▶ **Task goal**:
Produce an exact transcription of every entry.

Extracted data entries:
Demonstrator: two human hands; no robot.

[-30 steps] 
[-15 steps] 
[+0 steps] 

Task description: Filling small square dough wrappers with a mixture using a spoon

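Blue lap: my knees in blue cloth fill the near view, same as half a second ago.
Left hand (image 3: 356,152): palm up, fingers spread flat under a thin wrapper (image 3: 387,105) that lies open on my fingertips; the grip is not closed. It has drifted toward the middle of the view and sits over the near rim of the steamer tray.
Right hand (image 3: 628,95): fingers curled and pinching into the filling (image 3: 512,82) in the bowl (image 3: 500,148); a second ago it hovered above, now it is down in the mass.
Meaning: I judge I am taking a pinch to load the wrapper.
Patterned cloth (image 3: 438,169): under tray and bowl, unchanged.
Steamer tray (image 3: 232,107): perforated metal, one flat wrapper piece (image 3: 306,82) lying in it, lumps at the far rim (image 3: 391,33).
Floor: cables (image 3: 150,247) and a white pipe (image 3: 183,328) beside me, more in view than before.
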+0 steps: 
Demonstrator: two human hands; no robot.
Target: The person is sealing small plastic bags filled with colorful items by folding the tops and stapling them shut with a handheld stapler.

▶ **Written solution**:
Demonstrator: two human hands; no robot.

[-30 steps] 
[-15 steps] 
[+0 steps] 

Task description: Filling small square dough wrappers with a mixture using a spoon

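Blue lap: my knees in blue cloth fill the near view, same as half a second ago.
Left hand (image 3: 356,152): palm up, fingers spread flat under a thin wrapper (image 3: 387,105) that lies open on my fingertips; the grip is not closed. It has drifted toward the middle of the view and sits over the near rim of the steamer tray.
Right hand (image 3: 628,95): fingers curled and pinching into the filling (image 3: 512,82) in the bowl (image 3: 500,148); a second ago it hovered above, now it is down in the mass.
Meaning: I judge I am taking a pinch to load the wrapper.
Patterned cloth (image 3: 438,169): under tray and bowl, unchanged.
Steamer tray (image 3: 232,107): perforated metal, one flat wrapper piece (image 3: 306,82) lying in it, lumps at the far rim (image 3: 391,33).
Floor: cables (image 3: 150,247) and a white pipe (image 3: 183,328) beside me, more in view than before.
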+0 steps: 
Demonstrator: two human hands; no robot.
Target: The person is sealing small plastic bags filled with colorful items by folding the tops and stapling them shut with a handheld stapler.

No additional output is required for this exercise.